NOTE This assignment needs to be completed by the start of the next class. That means everything pushed to your remote GitHub repo before class starts. If you are unsure whether you have successfully pushed your changes, check the online version of your repo at GitHub.com. If you can see your changes there, I can see them too.

Remember, I encourage you to save your work, commit smaller changes, and push to your remote GitHub repo often rather than wait until the last minute.

Now that you’ve selected a topic and data set for your final reproducible report, it’s time to conduct a preliminary analysis. In short, I want you to use the skills you’ve learned so far to answer the questions you’ve set for yourself. Specifically, I want you to submit two items. Both should be stored in your final_project folder.

(1) Markdown file on how to get data

Submit a Markdown (.md) file called final_project_instructions.md that explains how to get the data required for your analysis and where it needs to be placed in relation to your R script. The instructions need to be detailed enough that I can find, download, unzip (if necessary), and place the raw data files so that your script will run. Assume I’m me, but am not familar with your data (i.e. that I’ll figure it out).

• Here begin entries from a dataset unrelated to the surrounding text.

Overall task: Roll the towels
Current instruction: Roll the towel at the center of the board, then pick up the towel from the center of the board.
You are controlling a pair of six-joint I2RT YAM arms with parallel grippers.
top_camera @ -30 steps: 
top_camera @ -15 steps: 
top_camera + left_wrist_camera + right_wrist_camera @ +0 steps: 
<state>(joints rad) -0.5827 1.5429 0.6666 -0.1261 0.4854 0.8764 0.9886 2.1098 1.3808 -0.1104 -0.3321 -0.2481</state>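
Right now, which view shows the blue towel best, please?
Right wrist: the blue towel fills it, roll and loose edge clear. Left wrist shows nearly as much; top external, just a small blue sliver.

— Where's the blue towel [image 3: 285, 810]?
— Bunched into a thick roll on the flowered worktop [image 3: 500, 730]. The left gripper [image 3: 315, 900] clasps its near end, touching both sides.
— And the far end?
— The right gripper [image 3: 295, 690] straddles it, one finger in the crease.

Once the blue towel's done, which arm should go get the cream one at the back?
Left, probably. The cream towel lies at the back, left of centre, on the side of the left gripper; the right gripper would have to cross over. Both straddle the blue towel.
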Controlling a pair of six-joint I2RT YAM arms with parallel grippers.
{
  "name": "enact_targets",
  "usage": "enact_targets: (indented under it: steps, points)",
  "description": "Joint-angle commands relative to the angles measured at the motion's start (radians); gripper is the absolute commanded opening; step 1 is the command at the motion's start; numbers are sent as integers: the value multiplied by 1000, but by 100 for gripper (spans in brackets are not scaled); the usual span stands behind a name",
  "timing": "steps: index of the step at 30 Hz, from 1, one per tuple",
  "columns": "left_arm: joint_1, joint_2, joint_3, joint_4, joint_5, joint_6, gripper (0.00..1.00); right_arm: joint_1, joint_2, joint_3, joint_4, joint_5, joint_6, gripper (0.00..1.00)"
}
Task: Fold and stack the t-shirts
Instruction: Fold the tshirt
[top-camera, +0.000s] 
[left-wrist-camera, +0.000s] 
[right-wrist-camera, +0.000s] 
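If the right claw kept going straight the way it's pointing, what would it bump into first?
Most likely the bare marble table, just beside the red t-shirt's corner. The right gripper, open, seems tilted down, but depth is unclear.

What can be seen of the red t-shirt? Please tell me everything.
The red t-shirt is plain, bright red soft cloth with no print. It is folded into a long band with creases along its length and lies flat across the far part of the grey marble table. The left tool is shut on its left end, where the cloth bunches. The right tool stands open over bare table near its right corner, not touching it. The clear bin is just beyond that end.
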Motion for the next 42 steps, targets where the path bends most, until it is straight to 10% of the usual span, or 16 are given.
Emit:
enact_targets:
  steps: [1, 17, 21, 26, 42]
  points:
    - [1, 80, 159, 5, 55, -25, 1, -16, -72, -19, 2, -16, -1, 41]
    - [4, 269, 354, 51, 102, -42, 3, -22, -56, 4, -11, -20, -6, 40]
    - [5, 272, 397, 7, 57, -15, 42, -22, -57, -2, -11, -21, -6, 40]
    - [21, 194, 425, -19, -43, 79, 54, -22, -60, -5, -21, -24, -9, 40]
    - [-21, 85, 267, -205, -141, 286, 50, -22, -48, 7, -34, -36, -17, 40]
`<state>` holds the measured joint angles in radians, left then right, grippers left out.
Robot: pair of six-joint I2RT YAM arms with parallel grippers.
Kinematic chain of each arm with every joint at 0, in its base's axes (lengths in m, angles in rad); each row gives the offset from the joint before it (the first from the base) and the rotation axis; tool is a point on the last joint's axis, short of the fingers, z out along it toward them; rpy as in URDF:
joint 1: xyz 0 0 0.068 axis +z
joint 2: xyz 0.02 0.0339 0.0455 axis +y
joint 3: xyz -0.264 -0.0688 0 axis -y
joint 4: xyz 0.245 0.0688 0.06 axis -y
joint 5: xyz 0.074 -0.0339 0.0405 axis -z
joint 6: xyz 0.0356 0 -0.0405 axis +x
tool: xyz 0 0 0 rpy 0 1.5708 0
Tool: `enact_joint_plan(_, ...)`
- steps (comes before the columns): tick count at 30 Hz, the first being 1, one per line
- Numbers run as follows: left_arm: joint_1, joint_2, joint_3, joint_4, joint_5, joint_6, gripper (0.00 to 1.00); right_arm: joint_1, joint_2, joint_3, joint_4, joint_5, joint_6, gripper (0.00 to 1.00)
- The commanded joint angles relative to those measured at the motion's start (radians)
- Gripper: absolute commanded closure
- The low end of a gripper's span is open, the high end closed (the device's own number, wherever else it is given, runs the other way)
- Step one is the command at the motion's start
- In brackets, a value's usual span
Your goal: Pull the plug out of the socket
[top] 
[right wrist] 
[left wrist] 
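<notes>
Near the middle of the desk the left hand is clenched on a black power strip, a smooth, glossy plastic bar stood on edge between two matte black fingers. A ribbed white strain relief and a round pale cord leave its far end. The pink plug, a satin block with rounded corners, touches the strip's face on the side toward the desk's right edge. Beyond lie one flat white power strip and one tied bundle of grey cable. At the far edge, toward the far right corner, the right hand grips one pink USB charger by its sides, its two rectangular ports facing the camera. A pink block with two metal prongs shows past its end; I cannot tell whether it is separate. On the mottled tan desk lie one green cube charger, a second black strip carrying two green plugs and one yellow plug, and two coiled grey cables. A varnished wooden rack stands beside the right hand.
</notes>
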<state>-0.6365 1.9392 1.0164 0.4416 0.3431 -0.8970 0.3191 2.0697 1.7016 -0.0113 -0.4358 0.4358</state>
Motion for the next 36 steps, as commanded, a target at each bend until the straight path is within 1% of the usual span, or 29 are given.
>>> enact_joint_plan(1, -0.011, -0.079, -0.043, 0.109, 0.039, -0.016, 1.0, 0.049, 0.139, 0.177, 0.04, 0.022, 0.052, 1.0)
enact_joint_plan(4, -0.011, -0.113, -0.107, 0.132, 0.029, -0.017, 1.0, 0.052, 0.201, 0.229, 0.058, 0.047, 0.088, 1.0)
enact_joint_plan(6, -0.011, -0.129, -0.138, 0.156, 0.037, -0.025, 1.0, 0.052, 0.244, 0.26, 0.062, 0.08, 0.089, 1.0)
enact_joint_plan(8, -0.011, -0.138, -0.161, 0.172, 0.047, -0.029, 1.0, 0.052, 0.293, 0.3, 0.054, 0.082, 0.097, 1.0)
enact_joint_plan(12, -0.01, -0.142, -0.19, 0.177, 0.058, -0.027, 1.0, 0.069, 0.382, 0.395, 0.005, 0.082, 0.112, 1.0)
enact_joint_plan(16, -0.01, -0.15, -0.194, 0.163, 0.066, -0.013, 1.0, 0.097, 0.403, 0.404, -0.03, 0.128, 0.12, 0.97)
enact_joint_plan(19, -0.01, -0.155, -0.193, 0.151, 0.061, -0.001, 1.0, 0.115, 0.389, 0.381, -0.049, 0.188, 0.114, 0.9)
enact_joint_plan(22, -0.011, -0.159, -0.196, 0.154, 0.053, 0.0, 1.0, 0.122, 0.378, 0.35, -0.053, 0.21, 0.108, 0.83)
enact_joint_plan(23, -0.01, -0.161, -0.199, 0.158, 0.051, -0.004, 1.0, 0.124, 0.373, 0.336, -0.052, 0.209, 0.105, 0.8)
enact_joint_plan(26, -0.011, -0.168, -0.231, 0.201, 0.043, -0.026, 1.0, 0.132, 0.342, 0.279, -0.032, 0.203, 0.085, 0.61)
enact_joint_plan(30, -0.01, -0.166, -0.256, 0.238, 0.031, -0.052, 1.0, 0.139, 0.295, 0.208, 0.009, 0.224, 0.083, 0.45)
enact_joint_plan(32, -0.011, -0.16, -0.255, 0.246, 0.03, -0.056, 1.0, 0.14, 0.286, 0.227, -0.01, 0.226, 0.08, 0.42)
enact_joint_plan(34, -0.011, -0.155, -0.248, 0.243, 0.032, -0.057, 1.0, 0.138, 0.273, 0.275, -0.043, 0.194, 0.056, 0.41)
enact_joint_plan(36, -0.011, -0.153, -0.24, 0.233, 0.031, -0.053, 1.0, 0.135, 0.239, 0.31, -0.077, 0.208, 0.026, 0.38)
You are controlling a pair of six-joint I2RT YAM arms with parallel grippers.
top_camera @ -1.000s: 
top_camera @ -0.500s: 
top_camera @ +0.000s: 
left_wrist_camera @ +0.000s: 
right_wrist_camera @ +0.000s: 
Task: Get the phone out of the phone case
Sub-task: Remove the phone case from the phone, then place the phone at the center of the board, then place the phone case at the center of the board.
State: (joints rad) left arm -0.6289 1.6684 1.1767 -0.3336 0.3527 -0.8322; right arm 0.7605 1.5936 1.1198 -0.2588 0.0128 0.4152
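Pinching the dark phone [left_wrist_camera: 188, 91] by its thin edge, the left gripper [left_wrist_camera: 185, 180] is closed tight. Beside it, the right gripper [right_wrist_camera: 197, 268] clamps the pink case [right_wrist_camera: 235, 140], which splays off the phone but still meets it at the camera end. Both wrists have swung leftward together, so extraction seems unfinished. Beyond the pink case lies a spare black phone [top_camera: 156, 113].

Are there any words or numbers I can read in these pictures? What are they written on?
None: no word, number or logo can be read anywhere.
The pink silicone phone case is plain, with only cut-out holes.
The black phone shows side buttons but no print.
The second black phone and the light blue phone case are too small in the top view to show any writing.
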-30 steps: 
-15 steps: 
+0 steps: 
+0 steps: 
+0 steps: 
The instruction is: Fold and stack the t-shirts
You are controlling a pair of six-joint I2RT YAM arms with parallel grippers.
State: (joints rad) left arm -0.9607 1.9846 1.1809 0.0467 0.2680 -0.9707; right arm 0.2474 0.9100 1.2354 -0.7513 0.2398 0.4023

This means that it’s not enough to say, “Get these files from IPEDS,” and then list files. You should include a link to the proper webpage and instructions for any clicking that I need to do to get your data.

(2) R script

Create an R script called final_project_analysis.R that does the following:

  1. Reads in your data — if your analysis requires combining multiple data sets (e.g. IPEDS data files), then you need to read in and append/join all files as required to construct your analysis data set
  2. Selects the variables you need for your analysis (if your raw data contains more columns than you need)
  3. Filters rows due to:
    • missing values
    • values that are outside the scope of your analysis (e.g., you are using national data, but only need information about Florida)
  4. Mutates (adds) new variables that you need for your analysis
  5. Saves your prepared analysis data frame to your data directory — you can save it in whichever format makes sense to you: .csv, .rds, .rda, etc

Your R script should also have a section that:

  1. Generates basic descriptive/summary statistics that are relevant to your analysis (e.g. if using IPEDS to show average graduation rates among Florida public colleges and universities, show average graduation rates for each year in your sample). For this part of the assignment, you do not need to produce any formatted output (tables, figures, text, etc): we’ll work on that after the break. Instead, you can just have results printed to the console.
  2. EXTRA: If you have familiarity with more advanced inferential techniques such as regression and think you may use one in your report, feel free to fit a model. That said, we have not covered this yet and it is not required. But if you are able to do the other steps and an want to move ahead, then go for it!

Your R script should be well-organized, following our template. It should be well commented throughout, explaining what you are doing, particularly if making subjective data cleaning decisions or writing your own functions. It should also run from top to bottom without error or requiring that the user change anything.

I don’t expect that your full analysis will be completed in two weeks. You may end up changing some analyses or adding new ones. But I do expect you are able to put your data together and produce at least a couple of statistics. I fully expect that you will repurpose this code in your final report so the more you do now, the better off you’ll be.